The cancellation was greeted happily by the crew as the Captain had foretold.
     Soon the anchor was wrenched from the sea bed, and it rattled home into the hawse pipe. The ship steamed away, into the green chop of the open sea.
     Sailors settled down to the duties of the afternoon, governed as always, by routines and traditions. Bells rung, orders given, watches kept, courses reported, charts consulted. All was safe, orderly and seamanlike.
     The sea slapped against the ship, sending spray flying across the forecastle, as it dipped into the swell and yawed upwards, flinging good handfuls of salty ocean against the windows of the bridge, far above the waterline.
     Below decks soon became stuffy and uncomfortable for the sailors, who went about dressed only in blue shorts and brown sandals. Wind rattled in the yards and flapped in the sea ensign, begrimed with soot from the funnel.
     The wake creamed and boiled behind, the ship steamed steadily North North West.
Late in the afternoon, Number One addressed the ship to advise that they would soon arrive at their destination.
     At his instruction, the boats were made ready to be lowered; boom and ladders prepared, the forecastle crew readied the ship to come to anchor, bracing themselves against the rolling deck as they did so. Lashings were removed from the cable, and wisps of steam hissed from the capstan.
      Soon the ship was creeping towards its selected anchorage. A sailor held the anchor mallet ready, and when ordered, hammered the cable free. The anchor hurtled to the seabed, took purchase, and the ship was riding in the lee of the island.
     Lady Fermoy was fringed about with a coral reef which pitched up jagged teeth of shining rock able to slice the keel of any unsuspecting boat. The wind stirred up choppy waves which crashed against the reef wall.
     Jabiru had anchored near an opening, too narrow and shallow for large vessels, but a motor whaler with an experienced crew could negotiate its confines easily.
     Under the all seeing gaze of Buffer, the boat’s crew took to the craft.
     “Lower Away” said Buffer. Seamen passed lines hand over hand around stag horns, and through the heavy wooden blocks.

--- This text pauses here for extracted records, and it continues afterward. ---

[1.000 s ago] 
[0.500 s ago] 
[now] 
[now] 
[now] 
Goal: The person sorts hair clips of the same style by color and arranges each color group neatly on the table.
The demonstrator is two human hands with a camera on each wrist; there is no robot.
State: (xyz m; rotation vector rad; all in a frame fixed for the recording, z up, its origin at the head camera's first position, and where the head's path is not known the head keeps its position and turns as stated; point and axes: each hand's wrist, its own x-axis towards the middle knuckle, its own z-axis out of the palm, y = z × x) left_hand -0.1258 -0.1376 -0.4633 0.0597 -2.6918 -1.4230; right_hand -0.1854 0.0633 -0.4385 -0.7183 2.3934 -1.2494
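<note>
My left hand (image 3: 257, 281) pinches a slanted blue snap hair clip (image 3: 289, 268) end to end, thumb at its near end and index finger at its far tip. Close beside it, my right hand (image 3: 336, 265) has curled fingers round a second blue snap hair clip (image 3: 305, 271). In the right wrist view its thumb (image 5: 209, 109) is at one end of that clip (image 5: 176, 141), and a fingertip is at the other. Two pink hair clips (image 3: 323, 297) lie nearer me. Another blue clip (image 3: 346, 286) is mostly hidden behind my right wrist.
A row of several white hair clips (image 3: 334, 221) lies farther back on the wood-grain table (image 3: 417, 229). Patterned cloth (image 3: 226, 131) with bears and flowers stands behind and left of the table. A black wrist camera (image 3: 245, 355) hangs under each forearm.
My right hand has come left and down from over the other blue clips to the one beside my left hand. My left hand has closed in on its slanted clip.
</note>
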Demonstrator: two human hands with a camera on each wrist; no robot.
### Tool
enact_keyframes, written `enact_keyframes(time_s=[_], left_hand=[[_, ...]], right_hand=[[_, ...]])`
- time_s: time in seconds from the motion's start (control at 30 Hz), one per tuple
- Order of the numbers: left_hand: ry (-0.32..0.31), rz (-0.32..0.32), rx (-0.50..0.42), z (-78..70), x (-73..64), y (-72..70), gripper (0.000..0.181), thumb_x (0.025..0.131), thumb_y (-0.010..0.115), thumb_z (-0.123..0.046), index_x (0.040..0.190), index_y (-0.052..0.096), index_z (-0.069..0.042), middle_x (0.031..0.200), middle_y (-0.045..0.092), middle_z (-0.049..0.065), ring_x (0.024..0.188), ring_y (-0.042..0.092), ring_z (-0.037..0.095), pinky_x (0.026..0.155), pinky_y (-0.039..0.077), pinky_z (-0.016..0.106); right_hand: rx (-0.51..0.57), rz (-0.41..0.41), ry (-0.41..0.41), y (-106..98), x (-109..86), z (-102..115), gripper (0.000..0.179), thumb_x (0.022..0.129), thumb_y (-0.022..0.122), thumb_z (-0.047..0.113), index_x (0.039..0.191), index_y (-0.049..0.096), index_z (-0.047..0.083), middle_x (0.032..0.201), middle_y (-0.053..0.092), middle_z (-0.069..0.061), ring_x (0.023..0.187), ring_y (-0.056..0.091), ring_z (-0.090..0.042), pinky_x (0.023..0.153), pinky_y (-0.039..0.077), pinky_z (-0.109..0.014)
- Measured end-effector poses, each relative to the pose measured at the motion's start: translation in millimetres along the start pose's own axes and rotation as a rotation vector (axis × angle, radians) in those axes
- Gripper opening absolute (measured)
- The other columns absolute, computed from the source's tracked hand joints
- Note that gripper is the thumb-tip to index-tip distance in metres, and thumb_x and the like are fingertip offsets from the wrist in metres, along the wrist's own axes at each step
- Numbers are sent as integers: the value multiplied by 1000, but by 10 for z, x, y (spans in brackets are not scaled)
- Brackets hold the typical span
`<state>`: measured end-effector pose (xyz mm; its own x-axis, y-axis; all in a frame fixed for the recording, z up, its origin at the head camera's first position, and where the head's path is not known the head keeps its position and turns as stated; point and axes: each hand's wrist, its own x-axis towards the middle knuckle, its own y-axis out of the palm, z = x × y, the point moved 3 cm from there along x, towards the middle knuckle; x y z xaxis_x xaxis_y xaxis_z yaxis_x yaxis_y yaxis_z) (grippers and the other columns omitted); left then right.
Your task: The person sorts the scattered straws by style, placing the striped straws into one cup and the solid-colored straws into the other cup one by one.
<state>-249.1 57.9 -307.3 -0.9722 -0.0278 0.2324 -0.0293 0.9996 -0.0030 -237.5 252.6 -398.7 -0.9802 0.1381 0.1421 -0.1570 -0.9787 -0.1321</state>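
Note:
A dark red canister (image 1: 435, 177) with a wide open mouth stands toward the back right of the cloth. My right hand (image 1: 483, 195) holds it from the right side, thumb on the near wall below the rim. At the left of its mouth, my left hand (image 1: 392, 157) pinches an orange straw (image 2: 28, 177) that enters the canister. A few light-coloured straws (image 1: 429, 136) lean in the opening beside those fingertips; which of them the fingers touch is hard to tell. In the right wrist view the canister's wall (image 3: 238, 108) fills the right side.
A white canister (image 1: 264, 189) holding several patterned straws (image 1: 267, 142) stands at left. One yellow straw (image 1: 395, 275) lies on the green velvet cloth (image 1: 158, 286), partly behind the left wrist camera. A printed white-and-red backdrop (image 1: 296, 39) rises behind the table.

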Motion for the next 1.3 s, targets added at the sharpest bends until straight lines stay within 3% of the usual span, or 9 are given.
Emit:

     “Handsomely now” Buffer said, his eyes flicking over the operation, the boat’s crew, lines, boat, and the blocks. As the boat jerked slowly to the waterline, the Coxswain started the engine.
     “Avast lowering” Buffer raised his voice over the noise of the engine, now sputtering oily fumes over the sea. Buffer held his arms outstretched from his body.
     “Standby” he said. And “Slip.” The Bowman in the boat released clips attaching the boat, which now free of the heavy wooden blocks, dropped gently into the swell. The Coxswain swung the rudder, slammed the gear forward, pointing the boat towards the shore.
     They surfed through the gap between sandy headlands, chugging towards the beach.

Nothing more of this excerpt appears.